医療的ケア児支援へ一歩 釧路市と中標津町、保育園に看護師 4月から受け入れ

経管栄養を受けながら、絵本を読む釧路市立芦野保育園の太田色奏ちゃん。春から園に配置された看護師がそばで見守る

釧路市は本年度、医療的ケアが日常的に必要な子ども「医療的ケア児」に対応する看護師を市立保育園に初めて配置し、チューブで栄養を胃に送る経管栄養が必要な子1人が入園した。医療的ケア児の受け入れ先が少なく、保護者が仕事を続けられないことが課題となっており、昨年9月に「医療的ケア児支援法」が施行された。これを受け、釧根管内でも支援体制の整備が進みつつある。

釧路市立芦野保育園には4月から、医療的ケア児の太田色奏(かなで)ちゃん(1)が元気に登園している。約600グラムの体で産まれた色奏ちゃんは食べる力が弱く、鼻のチューブからミルクを体に送る経管栄養が必要で、1日2回、春から同園で働く看護師2人が交代で対応する。色奏ちゃんは昨冬に別の保育園への入園を希望していたが、経管栄養の対応が難しいと断られ、この春やっと同園に入園できた。仕事復帰した母親の優希さん(28)は「保育園に通い始めて表情が豊かになった」と成長を感じている。

釧路市内の公立保育園4園にはこれまで看護師はいなかった。私立保育園には看護師が常駐する園もあるが、医療的ケア児には看護師が付きっきりになるため、人員的余裕がなく受け入れは簡単ではない。

昨年施行の支援法には、市町村に対し、看護師の配置に補助を出す支援事業の実施などが盛り込まれた。これを受け、釧路市は保育園に看護師を配置したほか、今春から小学校での態勢も強化。以前から看護師を配置する市立中央小で、直接雇用の看護師1人の態勢から、訪問看護事業者への業務委託に切り替え、ニーズに応じて複数人の看護師の対応が可能になった。根室管内では中標津町が4月から、町立保育園に看護師を配置し、2人の医療的ケア児の受け入れを始めた。

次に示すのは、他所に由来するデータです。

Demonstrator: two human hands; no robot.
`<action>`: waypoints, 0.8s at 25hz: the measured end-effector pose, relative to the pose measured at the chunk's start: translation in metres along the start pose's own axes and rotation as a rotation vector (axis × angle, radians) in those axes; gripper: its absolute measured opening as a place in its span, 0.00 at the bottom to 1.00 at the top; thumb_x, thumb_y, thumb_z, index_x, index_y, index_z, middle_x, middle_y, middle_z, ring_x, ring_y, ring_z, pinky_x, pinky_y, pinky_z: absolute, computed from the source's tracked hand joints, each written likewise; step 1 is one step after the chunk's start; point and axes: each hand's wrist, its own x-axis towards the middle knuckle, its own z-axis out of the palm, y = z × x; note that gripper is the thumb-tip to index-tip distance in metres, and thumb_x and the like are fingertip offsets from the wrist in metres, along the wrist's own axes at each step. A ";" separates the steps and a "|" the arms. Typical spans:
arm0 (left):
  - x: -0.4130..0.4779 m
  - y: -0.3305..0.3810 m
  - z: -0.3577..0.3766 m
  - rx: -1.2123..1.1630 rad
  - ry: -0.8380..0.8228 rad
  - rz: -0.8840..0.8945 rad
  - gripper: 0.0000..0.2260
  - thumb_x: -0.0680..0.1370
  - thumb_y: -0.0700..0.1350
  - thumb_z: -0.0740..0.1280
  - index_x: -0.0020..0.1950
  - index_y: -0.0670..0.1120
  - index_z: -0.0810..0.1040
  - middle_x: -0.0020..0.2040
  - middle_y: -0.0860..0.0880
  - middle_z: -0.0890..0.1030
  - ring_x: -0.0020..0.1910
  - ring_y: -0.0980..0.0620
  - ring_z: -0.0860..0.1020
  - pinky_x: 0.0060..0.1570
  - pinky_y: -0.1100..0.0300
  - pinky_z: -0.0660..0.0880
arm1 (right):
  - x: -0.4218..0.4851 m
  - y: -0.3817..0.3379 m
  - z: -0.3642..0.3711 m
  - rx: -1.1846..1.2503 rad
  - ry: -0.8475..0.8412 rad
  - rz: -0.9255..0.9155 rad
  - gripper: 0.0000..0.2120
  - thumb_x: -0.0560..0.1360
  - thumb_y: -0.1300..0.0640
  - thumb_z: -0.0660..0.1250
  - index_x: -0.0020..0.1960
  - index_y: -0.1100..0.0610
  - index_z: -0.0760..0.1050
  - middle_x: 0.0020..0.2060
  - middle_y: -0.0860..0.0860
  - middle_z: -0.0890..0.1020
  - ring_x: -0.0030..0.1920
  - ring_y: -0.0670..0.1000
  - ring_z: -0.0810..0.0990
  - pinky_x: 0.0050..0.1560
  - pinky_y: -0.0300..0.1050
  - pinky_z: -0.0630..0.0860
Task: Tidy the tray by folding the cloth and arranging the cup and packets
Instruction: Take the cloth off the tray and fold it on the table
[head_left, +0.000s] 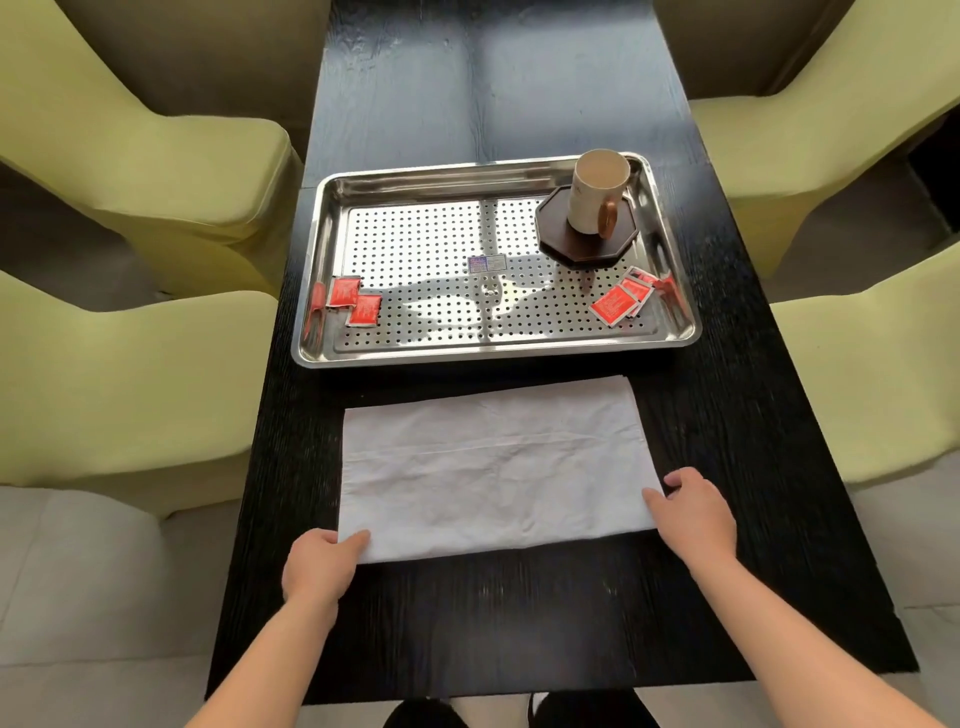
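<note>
Both hands pinch the near corners of the white cloth (493, 467), left hand (322, 564) and right hand (693, 512); it lies part-folded on the table near the tray (322, 270). Cup (597, 192) and scattered red packets (358, 301) await arranging

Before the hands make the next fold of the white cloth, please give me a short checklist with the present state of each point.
1. Left hand on the near left corner of the cloth: ok.
2. Right hand on the near right corner: ok.
3. Cloth lies flat on the table, nothing on it: ok.
4. Cloth clear of the tray: ok.
5. Firm pinch on the corners: cannot tell.
</note>
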 end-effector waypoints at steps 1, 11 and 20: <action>0.000 0.000 0.000 -0.045 0.010 -0.008 0.07 0.74 0.46 0.73 0.40 0.46 0.78 0.40 0.45 0.81 0.40 0.44 0.79 0.47 0.45 0.79 | -0.001 0.002 0.000 0.056 -0.009 0.026 0.18 0.76 0.52 0.71 0.62 0.57 0.75 0.54 0.56 0.80 0.50 0.57 0.80 0.47 0.51 0.76; -0.003 0.001 -0.008 -0.586 0.053 -0.219 0.18 0.69 0.31 0.76 0.57 0.43 0.81 0.48 0.43 0.81 0.43 0.45 0.81 0.37 0.58 0.77 | -0.023 0.009 0.006 0.462 0.132 0.184 0.14 0.70 0.70 0.72 0.51 0.56 0.80 0.52 0.56 0.81 0.49 0.55 0.80 0.46 0.47 0.74; -0.028 0.015 -0.028 -0.700 -0.069 -0.171 0.13 0.74 0.31 0.71 0.57 0.39 0.80 0.50 0.42 0.82 0.49 0.44 0.82 0.41 0.55 0.79 | -0.048 -0.012 -0.004 0.376 0.119 -0.098 0.13 0.76 0.64 0.66 0.59 0.54 0.79 0.57 0.49 0.79 0.54 0.51 0.78 0.53 0.50 0.77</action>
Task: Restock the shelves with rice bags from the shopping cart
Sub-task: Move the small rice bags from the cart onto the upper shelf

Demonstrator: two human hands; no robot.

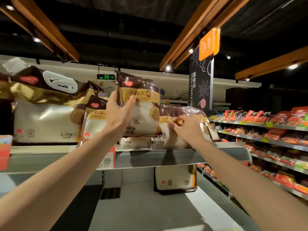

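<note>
My left hand (119, 114) grips a small brown-and-white 250g rice bag (143, 104) by its left edge and holds it upright over the top shelf (183, 158). My right hand (186, 129) lies on another small rice bag (181, 112) lying tilted at the shelf's right end, fingers curled on its gold label. More 250g bags (133, 142) lie flat underneath, and one (95, 120) leans at the left. A large 2.2kg rice bag (46, 114) with a white handle stands further left. The shopping cart is out of view.
One rice bag (175, 180) stands on the lower shelf under the top one. A price tag with a QR code (107, 160) hangs on the shelf front. Shelves of red snack packets (275, 130) run along the right. A hanging aisle sign (201, 80) is above.
</note>
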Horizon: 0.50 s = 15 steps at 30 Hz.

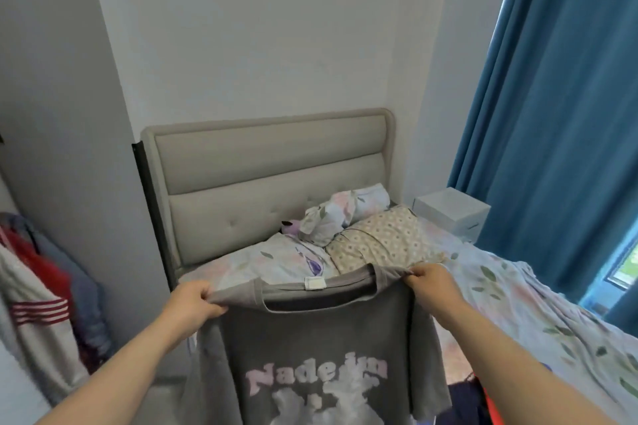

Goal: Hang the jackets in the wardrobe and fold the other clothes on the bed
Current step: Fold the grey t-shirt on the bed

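So, tee (310,348): grey t-shirt held up in the air in front of the person, over the near edge of the bed (518,304), with the pillow (383,238) and headboard (269,176) behind it.
Which way it points: collar up, body hanging straight down out of the bottom of the shot, so the long axis is pretty much vertical. The shoulder line runs left to right, a bit higher on the right. The printed side faces the camera.
Left hand (193,304): fingers curled, pinching the left shoulder seam.
Right hand (435,283): same deal, gripping the right shoulder.
Print (317,376): puffy pink letters that read like "Nade in", with a whitish graphic under them that's cut off.
Neck label (315,284): small white tag inside the back collar, can't make out any writing.
Other stuff: blue curtain (559,114) on the right, white nightstand (452,214) near it, and clothes (41,304) hanging at far left.
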### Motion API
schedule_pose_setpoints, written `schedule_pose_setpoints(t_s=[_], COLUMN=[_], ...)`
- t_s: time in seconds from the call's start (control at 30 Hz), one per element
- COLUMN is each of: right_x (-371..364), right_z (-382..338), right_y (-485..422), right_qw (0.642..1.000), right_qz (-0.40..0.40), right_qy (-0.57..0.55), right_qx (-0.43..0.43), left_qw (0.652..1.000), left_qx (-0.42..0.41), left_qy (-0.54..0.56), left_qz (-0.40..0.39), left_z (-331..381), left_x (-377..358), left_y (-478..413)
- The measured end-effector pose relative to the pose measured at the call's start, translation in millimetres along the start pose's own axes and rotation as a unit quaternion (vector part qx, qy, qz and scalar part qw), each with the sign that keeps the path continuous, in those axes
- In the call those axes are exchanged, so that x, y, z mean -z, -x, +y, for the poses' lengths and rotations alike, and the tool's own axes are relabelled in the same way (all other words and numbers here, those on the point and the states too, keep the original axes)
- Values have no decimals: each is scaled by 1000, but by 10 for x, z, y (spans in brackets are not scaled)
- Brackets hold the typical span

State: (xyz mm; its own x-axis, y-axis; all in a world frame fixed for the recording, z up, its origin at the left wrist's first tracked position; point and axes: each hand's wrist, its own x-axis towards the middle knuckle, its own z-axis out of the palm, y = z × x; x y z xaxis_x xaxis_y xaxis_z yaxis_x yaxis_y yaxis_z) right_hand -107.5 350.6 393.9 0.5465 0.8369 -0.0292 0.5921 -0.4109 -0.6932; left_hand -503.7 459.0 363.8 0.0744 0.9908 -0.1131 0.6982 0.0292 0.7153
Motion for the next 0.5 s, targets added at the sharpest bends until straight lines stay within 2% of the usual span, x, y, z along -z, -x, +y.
schedule_pose_setpoints(t_s=[0.07,0.17,0.37,0.5], right_x=[-422,-1097,-2474,-3496], right_z=[42,84,239,382], right_y=[-194,-591,-1545,-2258], right_qw=[993,992,994,991], right_qz=[-31,-41,-11,-4], right_qy=[-79,-75,-50,-29], right_qx=[-77,-92,-97,-127], left_qw=[993,955,914,900], left_qx=[64,175,236,285], left_qy=[100,240,330,329], left_qz=[-6,-24,-14,22], left_z=[-253,-654,-1686,-2334], left_x=[-271,-680,-1387,-1932], left_y=[-311,-807,-2013,-2925])
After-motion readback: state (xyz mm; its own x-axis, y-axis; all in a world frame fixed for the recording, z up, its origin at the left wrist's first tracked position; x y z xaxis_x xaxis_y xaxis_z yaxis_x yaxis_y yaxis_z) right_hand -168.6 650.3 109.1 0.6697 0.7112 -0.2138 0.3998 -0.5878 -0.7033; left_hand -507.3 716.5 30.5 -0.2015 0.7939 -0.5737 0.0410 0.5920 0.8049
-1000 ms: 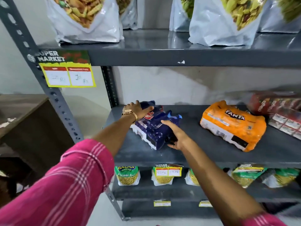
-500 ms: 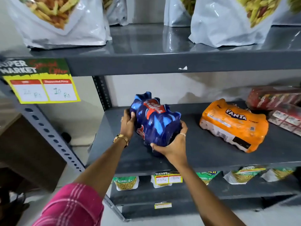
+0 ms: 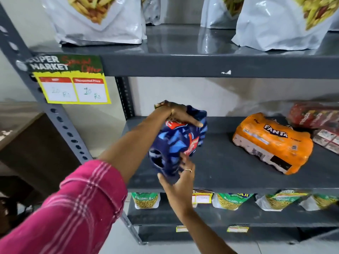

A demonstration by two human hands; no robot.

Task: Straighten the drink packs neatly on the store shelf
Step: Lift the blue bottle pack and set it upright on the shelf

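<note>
The blue drink pack (image 3: 177, 143) is wrapped in thin plastic that looks shiny and crinkly. The orange drink pack (image 3: 271, 142) has the same kind of shiny plastic wrap, pulled tight and smooth, with a few wrinkles at its ends. The middle shelf (image 3: 229, 165) is grey painted metal and looks dull and a little grainy. The top shelf (image 3: 183, 43) is the same metal, but its top is glossy and mirrors the white snack bags (image 3: 102, 28), which are smooth plastic. The price sign (image 3: 73, 83) is flat paper. The sleeve (image 3: 73, 213) is soft pink woven cloth with pale stripes.
</note>
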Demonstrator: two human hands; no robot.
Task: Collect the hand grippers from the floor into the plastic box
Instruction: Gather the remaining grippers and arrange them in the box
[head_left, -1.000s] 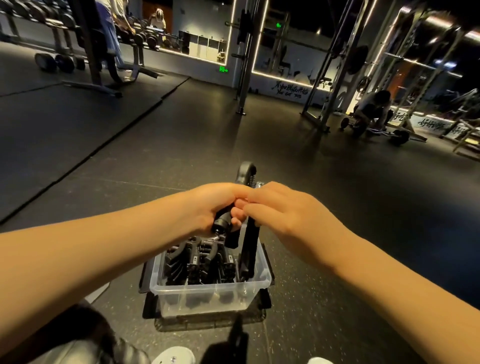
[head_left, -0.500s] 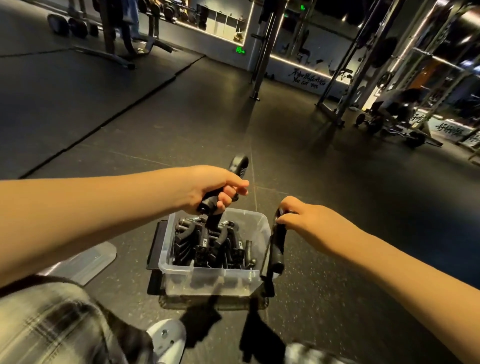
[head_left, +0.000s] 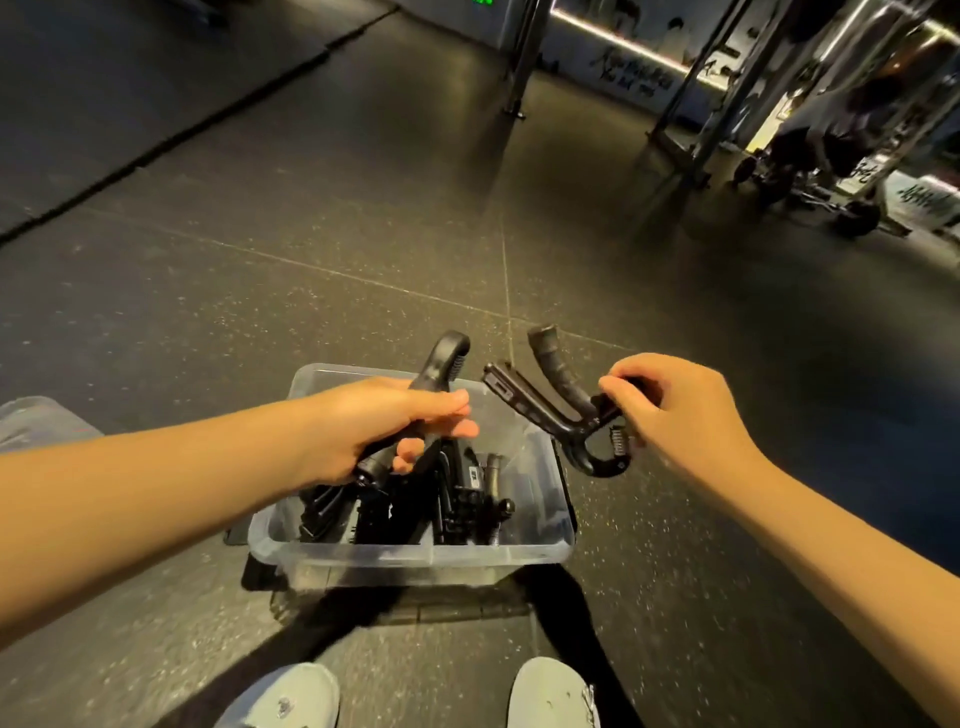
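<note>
At lower centre the plastic box (head_left: 410, 557) holds piled hand grippers (head_left: 457, 501). Over it the left hand (head_left: 382, 423) grips one gripper (head_left: 445, 356), its hold seemingly loose; the right hand (head_left: 680, 410), centre right, pinches a second gripper (head_left: 571, 423) over the box's far right corner.

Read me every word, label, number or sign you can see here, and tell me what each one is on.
Nothing here can be read with certainty.
White script on the far wall: blurred, unreadable.
Green sign at the top edge: cut off, unreadable.
Dark lettering on the white banner at the right: blurred, unreadable.
Small white label on a hand gripper in the plastic box: too small to read.
</note>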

医療的ケア児の支援は、看護師の確保が難しいなどの理由で、地域格差があるのが現状だ。今年6月には道が「北海道医療的ケア児等支援センター」を札幌市に開設し、自治体や家族から支援に関する相談を受け付けている。同センターの高波千代子相談員(44)は「訪問看護ステーションや、看護師資格があって離職している人など、地域の資源を活用して、自治体全体で子どもを支える環境が広がってほしい」と話す。

医療的ケア児

たんの吸引や腹部からチューブで胃に栄養を送る「胃ろう」、人口呼吸器装着などが日常的に必要な高校生以下の子ども。症状は一人一人異なり、医療的ケアの対応は親や看護師、研修を受けた保育士などに限られる。受け入れ態勢の整った保育所や学校が少なく、親の負担の重さが課題となっている。2021年9月施行の医療的ケア児支援法では、ケアが必要な子どもの支援を国や自治体の「責務」と位置づけ、都道府県による支援センター設置を盛り込んだ。道によると、医療的ケア児の人数は、釧路管内が53人、根室管内が9人(21年4月時点)。